QSAR Models for Human Carcinogenicity: An Assessment Based on Oral and Inhalation Slope Factors
Round 1
Reviewer 1 Report
Whereas the work seems to be carefully done, some few points need attention before publication. Please find bellow some suggestions to improve the quality of the manuscript.
1. The authors should report applicability domain of the developed models according to Chemom Intell Lab Sys, 145, 2015, 22-29, and Chemical Biology & Drug Design, 87, 2016, 455-466.
2. The authors should use rm2 metrics for validation. See J Comput Chem 34, 2013, 1071-1082 and Journal of Chemistry, v. 2016, p. 1-12, 2016 (http://dx.doi.org/10.1155/2016/9198582). All suggested references should be included in the paper as well.
Author Response
Dear Reviewer 1, thank you for your helpful contribution. We worked to provide the information you required and to implement them into the text.
The applicability domain of the developed models was defined also according to the suggested approach. Results of this work can be found in the revised table 4 and in the sentence added at row 292-293.
R2m metrics for validation were calculated according to the proposed approach and reported in the revised table 4. Sentence in rows 315-316 was added to introduce the use of the suggested approach and the relative references.
Finally, the suggested references were included in the paper.
Reviewer 2 Report
The review of the paper "QSAR models for the human carcinogenicity: an assessment based on oral and inhalation slope factors".
The paper provides a systematic QSAR scheme based on a combination of classification and regression models that can be applied to assess the carcinogenicity potential of a range of organic compounds introduced via oral or inhalation tract.
I do not have general problems with the scientific side of the presented research. However, I do have multiple remarks concerning the way it is presented. Most of my reservations are provided as comments to the manuscript (attached to the review).

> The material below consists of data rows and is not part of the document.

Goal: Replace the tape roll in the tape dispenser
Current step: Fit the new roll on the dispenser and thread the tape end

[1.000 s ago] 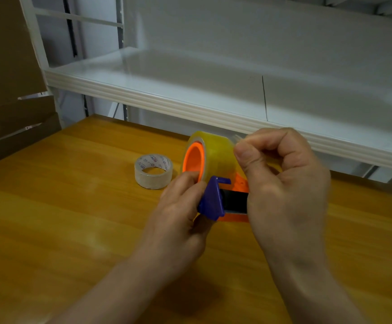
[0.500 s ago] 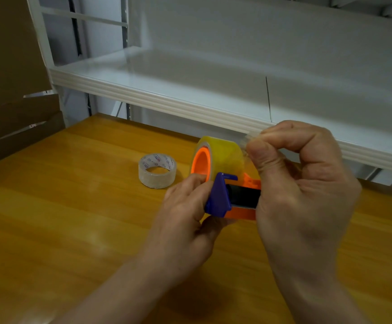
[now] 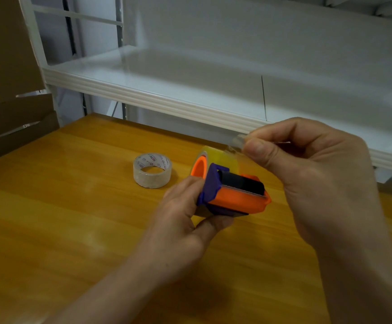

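An orange and purple tape dispenser [image 3: 237,197] is held just above the wooden table [image 3: 61,218] by my left hand [image 3: 185,220], which grips its purple side. A yellowish tape roll [image 3: 223,159] sits on the dispenser's orange hub. My right hand [image 3: 316,174] pinches the loose end of the tape [image 3: 238,140] between thumb and forefinger, up and to the right of the roll. A short clear strip stretches from the roll to my fingers. A second, nearly used-up clear tape roll [image 3: 152,170] lies flat on the table to the left.
A white metal shelf [image 3: 166,99] overhangs the table's far edge, close above my right hand. Brown cardboard [image 3: 5,90] stands at the left side of the table.
My right hand has drawn the tape end up and to the right, away from the roll. The dispenser has tilted so that its orange front and black roller now face me.
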`<state>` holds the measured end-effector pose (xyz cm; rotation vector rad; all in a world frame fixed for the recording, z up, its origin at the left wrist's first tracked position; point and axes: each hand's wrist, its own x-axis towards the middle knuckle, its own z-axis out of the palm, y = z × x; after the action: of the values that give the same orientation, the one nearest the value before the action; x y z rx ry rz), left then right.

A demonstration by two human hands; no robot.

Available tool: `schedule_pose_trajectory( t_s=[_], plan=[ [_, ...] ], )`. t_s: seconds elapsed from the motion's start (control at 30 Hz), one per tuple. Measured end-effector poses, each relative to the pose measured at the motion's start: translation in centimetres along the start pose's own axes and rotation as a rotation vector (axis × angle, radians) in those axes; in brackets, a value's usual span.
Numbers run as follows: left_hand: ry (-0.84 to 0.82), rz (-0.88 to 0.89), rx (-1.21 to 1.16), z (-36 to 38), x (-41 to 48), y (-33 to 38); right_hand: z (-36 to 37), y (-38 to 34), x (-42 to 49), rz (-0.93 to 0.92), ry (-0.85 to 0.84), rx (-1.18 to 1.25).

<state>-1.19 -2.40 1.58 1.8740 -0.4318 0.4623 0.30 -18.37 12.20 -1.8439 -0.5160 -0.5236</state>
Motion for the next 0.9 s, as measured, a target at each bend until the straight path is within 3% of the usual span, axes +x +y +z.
schedule_pose_trajectory(
  t_s=[0.43,0.9],
  plan=[
    [-0.023,-0.018,-0.063,0.0,0.0,0.1,-0.1,-0.1,0.0,-0.020,-0.063,-0.087],
    [-0.018,0.130,0.133,0.0,0.0,-0.5,0.3,0.5,0.1,0.048,0.153,0.033]
  ],
)
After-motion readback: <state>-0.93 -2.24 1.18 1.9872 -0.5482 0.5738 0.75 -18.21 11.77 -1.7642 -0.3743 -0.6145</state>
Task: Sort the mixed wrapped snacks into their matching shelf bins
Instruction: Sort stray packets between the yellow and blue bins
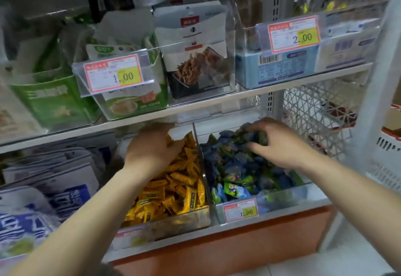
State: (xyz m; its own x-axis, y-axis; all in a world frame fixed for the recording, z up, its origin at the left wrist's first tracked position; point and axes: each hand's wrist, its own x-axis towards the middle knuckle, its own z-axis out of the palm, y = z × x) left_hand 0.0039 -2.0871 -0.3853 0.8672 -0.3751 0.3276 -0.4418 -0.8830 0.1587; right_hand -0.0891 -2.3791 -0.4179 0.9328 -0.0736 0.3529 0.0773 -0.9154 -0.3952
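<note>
Two bare forearms (86,221) reach in from the lower edge. The left hand (152,145) is sunk among the yellow snacks (173,191) in the left bin (184,219); its fingers are hidden, so its grip cannot be told. The right hand (280,143) curls its grip round a clump of blue and green snacks (236,167) at the back of the right bin (282,197). Risk: a loosely gathered clump may shed wrappers over the divider (198,145), mixing the bins again.
</note>
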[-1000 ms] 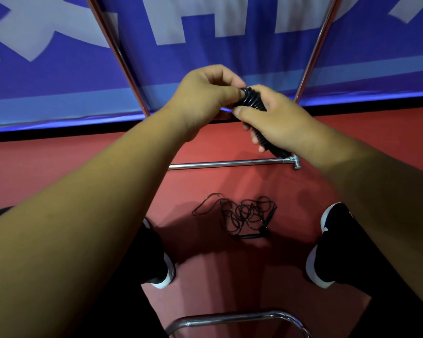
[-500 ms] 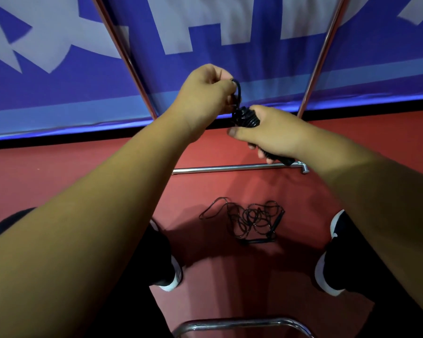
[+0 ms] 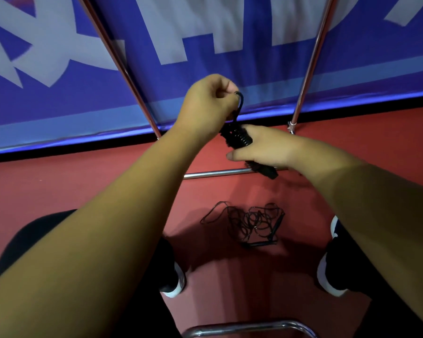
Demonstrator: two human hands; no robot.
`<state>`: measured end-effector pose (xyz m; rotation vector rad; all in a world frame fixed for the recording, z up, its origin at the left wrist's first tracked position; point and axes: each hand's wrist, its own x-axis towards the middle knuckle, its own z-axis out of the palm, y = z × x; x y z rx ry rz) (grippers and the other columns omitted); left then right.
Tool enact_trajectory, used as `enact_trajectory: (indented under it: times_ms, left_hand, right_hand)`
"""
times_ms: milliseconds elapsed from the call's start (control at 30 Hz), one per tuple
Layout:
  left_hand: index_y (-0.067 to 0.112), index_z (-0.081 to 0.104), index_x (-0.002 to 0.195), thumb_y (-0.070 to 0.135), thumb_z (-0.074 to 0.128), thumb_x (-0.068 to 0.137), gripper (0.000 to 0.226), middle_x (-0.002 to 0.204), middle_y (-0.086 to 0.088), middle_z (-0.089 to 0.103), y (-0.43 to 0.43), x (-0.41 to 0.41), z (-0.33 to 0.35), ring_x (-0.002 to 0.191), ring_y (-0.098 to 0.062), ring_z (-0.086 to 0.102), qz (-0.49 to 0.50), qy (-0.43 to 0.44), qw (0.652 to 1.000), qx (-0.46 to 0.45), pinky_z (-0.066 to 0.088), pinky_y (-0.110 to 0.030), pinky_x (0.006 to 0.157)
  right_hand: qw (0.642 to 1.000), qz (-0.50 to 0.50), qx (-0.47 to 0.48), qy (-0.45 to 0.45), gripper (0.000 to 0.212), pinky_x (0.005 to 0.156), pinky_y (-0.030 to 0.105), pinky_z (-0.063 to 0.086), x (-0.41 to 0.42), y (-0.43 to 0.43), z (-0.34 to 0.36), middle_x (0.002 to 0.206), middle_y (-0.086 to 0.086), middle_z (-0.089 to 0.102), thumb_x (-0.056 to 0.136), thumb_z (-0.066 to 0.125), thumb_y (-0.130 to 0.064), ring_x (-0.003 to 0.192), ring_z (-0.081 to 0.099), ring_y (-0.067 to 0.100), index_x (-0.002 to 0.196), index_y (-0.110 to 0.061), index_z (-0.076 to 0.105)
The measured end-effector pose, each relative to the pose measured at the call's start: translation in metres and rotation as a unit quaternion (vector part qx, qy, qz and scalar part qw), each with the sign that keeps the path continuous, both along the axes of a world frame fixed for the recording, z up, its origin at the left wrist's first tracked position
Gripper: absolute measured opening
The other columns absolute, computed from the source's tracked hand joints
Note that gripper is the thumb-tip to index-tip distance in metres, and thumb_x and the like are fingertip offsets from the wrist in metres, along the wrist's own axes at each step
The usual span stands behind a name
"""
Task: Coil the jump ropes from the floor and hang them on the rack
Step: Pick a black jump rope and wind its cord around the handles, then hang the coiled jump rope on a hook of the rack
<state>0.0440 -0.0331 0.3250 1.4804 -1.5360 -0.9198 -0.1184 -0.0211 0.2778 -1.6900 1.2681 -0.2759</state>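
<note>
Left hand (image 3: 206, 107), right hand (image 3: 269, 148) grip one coiled rope (image 3: 237, 137); one tangled rope (image 3: 253, 222) below.

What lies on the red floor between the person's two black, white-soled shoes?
In the head view, a loose, tangled black jump rope lies there, between the left black shoe and the right black shoe.

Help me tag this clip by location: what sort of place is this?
Probably a gym or sports hall: a red floor, a blue banner with big white lettering behind, a tangled black jump rope on the floor, and chrome rack tubing.
</note>
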Motion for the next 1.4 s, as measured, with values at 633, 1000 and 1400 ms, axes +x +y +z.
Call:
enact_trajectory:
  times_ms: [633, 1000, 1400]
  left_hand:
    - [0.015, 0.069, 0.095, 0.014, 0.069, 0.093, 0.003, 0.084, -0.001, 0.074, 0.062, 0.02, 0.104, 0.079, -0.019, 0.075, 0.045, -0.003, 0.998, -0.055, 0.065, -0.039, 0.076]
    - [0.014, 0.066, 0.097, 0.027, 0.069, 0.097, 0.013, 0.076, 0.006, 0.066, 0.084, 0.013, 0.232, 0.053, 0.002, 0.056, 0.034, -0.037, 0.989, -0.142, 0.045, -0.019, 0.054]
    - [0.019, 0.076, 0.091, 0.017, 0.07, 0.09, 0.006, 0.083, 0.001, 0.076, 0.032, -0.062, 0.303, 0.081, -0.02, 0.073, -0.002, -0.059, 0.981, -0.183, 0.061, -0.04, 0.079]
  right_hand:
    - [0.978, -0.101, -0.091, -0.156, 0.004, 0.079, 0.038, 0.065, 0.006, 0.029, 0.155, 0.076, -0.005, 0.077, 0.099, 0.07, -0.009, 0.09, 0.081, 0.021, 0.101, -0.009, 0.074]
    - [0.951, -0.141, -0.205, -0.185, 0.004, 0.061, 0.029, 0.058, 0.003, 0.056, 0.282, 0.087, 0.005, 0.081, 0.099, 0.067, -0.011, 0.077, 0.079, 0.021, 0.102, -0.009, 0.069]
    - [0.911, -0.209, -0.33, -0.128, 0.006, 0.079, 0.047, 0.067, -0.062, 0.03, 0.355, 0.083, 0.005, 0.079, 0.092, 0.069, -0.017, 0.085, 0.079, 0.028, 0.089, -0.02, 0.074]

One general comment - one can see that the authors are not accustomed to the MDPI style which puts the methods section at the end of the manuscript (or the paper was re-edited to fit such scheme). As a result, the reader is confronted with a lack of knowledge on the meaning of abbreviations used or models developed in the study. This is a serious handicap of the paper which should be amended.
Also, I am not satisfied with the description of a final regression model. Maybe it is my personal trait as a specialist in ANN but I really would like to know something more about the developed models besides the number of the hidden neurons. The research in the modeling area should be also reproducible therefore I urge authors to deposit their curated database in some repository (e.g. DATA, or Mendeley data, Zenodo etc.) so their work can be reused. This FAIR approach should also increase the citation of the paper.
Comments for author File: Comments.pdf
Author Response
Dear Reviewer 2, thank you for your helpful contribution. We worked to provide the information you required and to implement them into the text.
I apologize for the inconvenience you have pointed out about the use of acronyms. In the first submission we formatted the text according to the scheme required by the journal but we did not consider the order of introduction of the acronyms. Following his suggestion, we proceeded to re-examine the text, indicating in full each acronym at the first introduction.
We added an explicatory paragraph to descrive the ANN models in details. New paragraph is now at rows 275-285.
Furthermore, accepting the auditor's suggestion, we have uploaded the datasets to Zenodo to comply with the FAIR principles. The datasets are included in the paper as supplementary material and are already available on VEGAhub.